Perjalanan hidup kyai kharismatik ini, rupanya sejak muda memang sudah ditakdirkan untuk tidak pernah berhenti mengajak orang mendekatkan diri kepada Allah. Seperti dituturkan putranya, KH Abdul Rasyid Abdullah Syafi’ie, ayahnya pada usia 17 tahun sudah memperoleh Soerat Pemberi Tahoean: Boleh mengajar di langgar partikulir.
Pada usia remaja inilah, KH Abdullah Syafi’ie mulai berdakwah. “Dan dimulai dari kandang sapi,” kata Kiai Abdul Rasyid.
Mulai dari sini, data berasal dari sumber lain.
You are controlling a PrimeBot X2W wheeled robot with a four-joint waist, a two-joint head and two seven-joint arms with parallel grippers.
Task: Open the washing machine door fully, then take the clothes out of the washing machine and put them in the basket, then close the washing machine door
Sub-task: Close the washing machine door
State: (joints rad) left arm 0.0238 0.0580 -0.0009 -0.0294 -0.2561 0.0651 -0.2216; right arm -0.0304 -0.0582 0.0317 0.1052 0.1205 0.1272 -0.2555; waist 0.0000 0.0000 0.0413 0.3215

Ketika itu almarhum meminta izin kepada ayahnya, H Sjafi’ie bin Sairan untuk menggunakan kandang sapi sebagai kegiatan dakwah. “Sapi dijual, kandang dibersihkan, dilapisi bilik, lalu dipakai untuk madrasah”.
Tapi, begitu tawadhunya ulama Betawi ini. Biar pun namanya sudah tersohor, perguruan dan majelis taklimnya berkembang pesat, ia tidak menampakkan kesombongan sedikit pun. Selalu mau dekat dengan rakyat kecil.
“Saya ini kan cuma khadam (pelayan).” Itulah kalimat yang sering diucapkannya. Maksudnya, dia hanyalah pelayan untuk mengajak masyarakat mendekatkan diri kepada Allah.